06 May 2008

Sister sees war hero brother laid to rest

By Isabel Conway, The Hague


It was her mother’s dying wish. Peggy Kehoe, 88, fought for decades to find the remains of her war hero brother — killed when an RAF bomber ploughed into a Dutch potato field in 1941 — and have him brought home to Ireland for burial in consecrated ground, which is what their mother always wanted for her beloved son.


Yesterday, Mrs Kehoe arrived in Holland to see at least part of that wish granted. Her brother Sgt John (Jack) Kehoe was just 20 when his Hampden bomber was shot down by a German night fighter in 1941. He will be laid to rest at last, together with an English-born comrade Stanley Mullenger, whose remains also lay in the deeply buried wreckage, undisturbed for more than 66 years.
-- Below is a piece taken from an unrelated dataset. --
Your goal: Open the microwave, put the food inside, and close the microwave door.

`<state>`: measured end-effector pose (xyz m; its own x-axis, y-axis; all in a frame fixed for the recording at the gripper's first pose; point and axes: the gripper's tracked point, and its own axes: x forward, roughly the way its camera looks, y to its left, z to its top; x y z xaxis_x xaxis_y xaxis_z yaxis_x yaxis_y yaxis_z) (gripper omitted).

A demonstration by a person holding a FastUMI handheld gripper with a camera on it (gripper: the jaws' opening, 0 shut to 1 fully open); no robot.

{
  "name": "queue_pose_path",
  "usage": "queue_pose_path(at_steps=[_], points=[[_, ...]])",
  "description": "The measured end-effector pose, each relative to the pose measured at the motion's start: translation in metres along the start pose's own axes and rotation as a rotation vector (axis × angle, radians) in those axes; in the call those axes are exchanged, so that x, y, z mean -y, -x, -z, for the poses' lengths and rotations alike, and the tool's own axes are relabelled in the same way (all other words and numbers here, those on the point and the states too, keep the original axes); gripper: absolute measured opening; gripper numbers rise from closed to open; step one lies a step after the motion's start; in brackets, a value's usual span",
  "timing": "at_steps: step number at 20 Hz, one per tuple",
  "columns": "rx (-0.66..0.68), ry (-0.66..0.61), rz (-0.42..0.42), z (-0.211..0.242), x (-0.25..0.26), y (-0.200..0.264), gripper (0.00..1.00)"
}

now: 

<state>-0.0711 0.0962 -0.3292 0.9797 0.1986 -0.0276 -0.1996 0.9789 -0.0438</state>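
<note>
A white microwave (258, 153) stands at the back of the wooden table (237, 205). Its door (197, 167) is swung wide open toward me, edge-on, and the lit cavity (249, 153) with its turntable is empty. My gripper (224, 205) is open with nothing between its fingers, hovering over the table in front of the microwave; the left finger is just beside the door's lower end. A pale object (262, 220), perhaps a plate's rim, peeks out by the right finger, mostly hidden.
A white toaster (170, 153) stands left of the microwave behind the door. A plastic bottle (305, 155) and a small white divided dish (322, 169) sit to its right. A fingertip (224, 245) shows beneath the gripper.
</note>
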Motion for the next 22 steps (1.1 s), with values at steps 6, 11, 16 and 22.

Instead of being interred in the Kehoe family grave in Tullamore, Co Offaly, Jack Kehoe will be buried with full military honours in one of Holland’s many military cemeteries tomorrow.

Mrs Kehoe, determined to honour their mother’s deathbed plea to have Jack returned to Ireland, said: “it would have been wonderful to get him home and buried in our family grave with my mother, but we have the next best thing, he will rest in peace now in consecrated ground with his comrades”.

Last September, following a long search for the crash site, and years of negotiations to have the remains recovered, the bomber Sgt Kehoe was aboard was raised in a 1 million excavation, outside the north Holland village of Berkhout.

Hopes were high that his remains could eventually be repatriated. But the cost and feasibility of doing so appeared to rule that out.

An estimated 11,000 British planes came down in the Netherlands during the Second World War, more than half of them in north Holland, where remains have been left undisturbed in field graves, or when found are interred in one of the many war cemeteries. After the remains were exhumed outside the village of Berkhout in late September, further investigation showed that the excavated bones were badly deteriorated and the Dutch authorities said that it would be impossible, without years of further examination, to separate the two sets of remains. It was then decided to have both airmen interred at a nearby Commonwealth military war cemetery, re-uniting them with the other crew members — buried in Bergen in 1941.

“Getting him home to Ireland would have been a dream come true, but I am still delighted that we managed to find my brother after all those years and he will have a Christian burial and be laid to rest with his comrades,” said Mrs Kehoe.

“It was a long search, with many false leads and disappointments, but I am more than satisfied and our mother would also be so happy.”